Required action »
Leave out the pictures and transcribe every entry below exactly.

═══

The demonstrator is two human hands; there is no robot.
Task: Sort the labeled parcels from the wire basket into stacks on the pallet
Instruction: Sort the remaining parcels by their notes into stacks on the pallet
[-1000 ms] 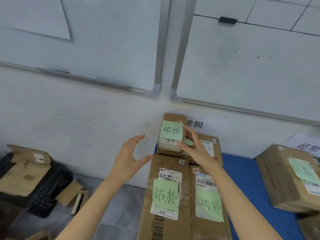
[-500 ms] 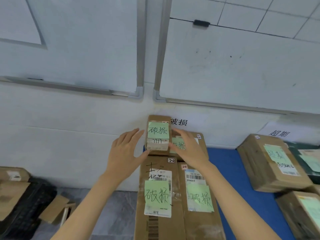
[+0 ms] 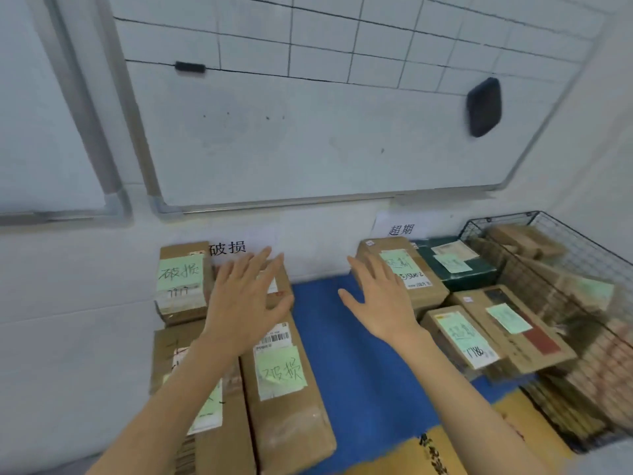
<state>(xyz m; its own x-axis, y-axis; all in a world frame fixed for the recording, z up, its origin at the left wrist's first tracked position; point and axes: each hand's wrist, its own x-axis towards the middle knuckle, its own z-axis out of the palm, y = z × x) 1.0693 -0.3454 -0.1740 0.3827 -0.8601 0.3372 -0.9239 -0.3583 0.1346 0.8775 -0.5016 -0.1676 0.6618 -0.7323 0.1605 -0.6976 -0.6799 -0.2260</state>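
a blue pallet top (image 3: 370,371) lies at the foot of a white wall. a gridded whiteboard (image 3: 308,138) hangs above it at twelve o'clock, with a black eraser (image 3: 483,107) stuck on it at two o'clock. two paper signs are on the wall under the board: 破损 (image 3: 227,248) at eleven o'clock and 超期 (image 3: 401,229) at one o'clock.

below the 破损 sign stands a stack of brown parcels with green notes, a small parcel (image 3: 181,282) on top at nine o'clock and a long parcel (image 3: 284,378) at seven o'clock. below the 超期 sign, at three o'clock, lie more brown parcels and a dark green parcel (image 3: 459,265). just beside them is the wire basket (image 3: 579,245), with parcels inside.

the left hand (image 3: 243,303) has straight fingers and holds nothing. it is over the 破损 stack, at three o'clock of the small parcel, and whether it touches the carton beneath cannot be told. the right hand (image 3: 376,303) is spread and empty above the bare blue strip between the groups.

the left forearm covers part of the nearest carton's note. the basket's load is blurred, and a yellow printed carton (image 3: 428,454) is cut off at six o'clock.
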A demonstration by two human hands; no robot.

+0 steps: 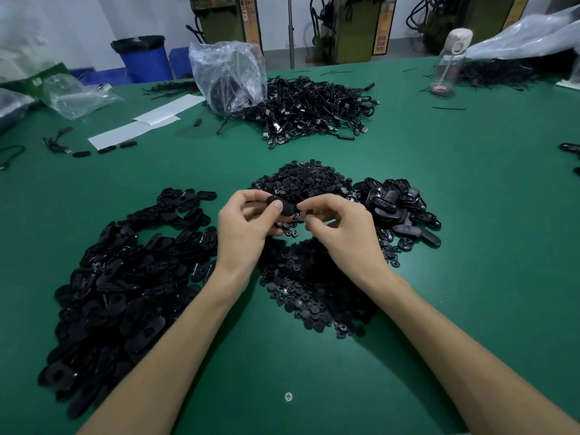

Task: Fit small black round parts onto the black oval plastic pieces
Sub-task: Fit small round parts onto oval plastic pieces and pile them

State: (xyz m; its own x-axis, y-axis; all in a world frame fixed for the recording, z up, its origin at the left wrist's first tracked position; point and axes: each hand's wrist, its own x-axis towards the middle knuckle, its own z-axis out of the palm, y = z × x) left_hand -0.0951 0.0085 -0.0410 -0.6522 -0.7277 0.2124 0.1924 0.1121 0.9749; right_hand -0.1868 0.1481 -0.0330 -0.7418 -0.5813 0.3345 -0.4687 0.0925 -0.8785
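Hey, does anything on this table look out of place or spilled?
Nothing spilled. A few stray oval pieces lie by the white paper strips, away from the piles, and loose black strands are scattered near the water bottle.

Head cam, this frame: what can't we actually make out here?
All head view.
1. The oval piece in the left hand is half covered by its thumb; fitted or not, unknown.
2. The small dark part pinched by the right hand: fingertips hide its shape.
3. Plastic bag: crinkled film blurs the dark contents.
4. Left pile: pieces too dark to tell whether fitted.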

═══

Solved exercise »
The demonstrator is two human hands; there is no robot.
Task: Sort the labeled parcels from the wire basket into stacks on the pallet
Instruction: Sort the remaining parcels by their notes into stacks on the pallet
[-1000 ms] 
[-500 ms] 
[+0 ms] 
<state>(xyz m; its own x-axis, y-axis; all in a world frame fixed for the recording, z up, its origin at the left wrist's first tracked position; point and axes: each hand's wrist, its own x-axis towards the middle knuckle, its own z-axis out of the palm, y = z × x) 1.0693 -0.3454 -0.1740 0.3827 -0.8601 0.3372 -0.9239 -0.3583 0.1346 0.8775 -0.5016 -0.1676 0.6618 -0.7323 0.1605 -0.6976 -0.6799 -0.2260</state>
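a blue pallet top (image 3: 370,371) lies at the foot of a white wall. a gridded whiteboard (image 3: 308,138) hangs above it at twelve o'clock, with a black eraser (image 3: 483,107) stuck on it at two o'clock. two paper signs are on the wall under the board: 破损 (image 3: 227,248) at eleven o'clock and 超期 (image 3: 401,229) at one o'clock.

below the 破损 sign stands a stack of brown parcels with green notes, a small parcel (image 3: 181,282) on top at nine o'clock and a long parcel (image 3: 284,378) at seven o'clock. below the 超期 sign, at three o'clock, lie more brown parcels and a dark green parcel (image 3: 459,265). just beside them is the wire basket (image 3: 579,245), with parcels inside.

the left hand (image 3: 243,303) has straight fingers and holds nothing. it is over the 破损 stack, at three o'clock of the small parcel, and whether it touches the carton beneath cannot be told. the right hand (image 3: 376,303) is spread and empty above the bare blue strip between the groups.

the left forearm covers part of the nearest carton's note. the basket's load is blurred, and a yellow printed carton (image 3: 428,454) is cut off at six o'clock.
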A demonstration by two human hands; no robot.

+0 steps: 

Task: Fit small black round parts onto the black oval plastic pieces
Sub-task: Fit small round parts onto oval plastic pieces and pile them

State: (xyz m; its own x-axis, y-axis; all in a world frame fixed for the recording, z up, its origin at the left wrist's first tracked position; point and axes: each hand's wrist, its own x-axis towards the middle knuckle, its own z-axis out of the palm, y = z × x) left_hand -0.0951 0.0085 -0.0410 -0.6522 -0.7277 0.2124 0.1924 0.1121 0.9749; right_hand -0.1868 0.1481 -0.0330 -0.7418 -0.5813 0.3345 -0.4687 0.0925 -0.8785
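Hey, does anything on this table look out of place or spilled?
Nothing spilled. A few stray oval pieces lie by the white paper strips, away from the piles, and loose black strands are scattered near the water bottle.

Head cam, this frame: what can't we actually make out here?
All head view.
1. The oval piece in the left hand is half covered by its thumb; fitted or not, unknown.
2. The small dark part pinched by the right hand: fingertips hide its shape.
3. Plastic bag: crinkled film blurs the dark contents.
4. Left pile: pieces too dark to tell whether fitted.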

There's nothing more to this exercise.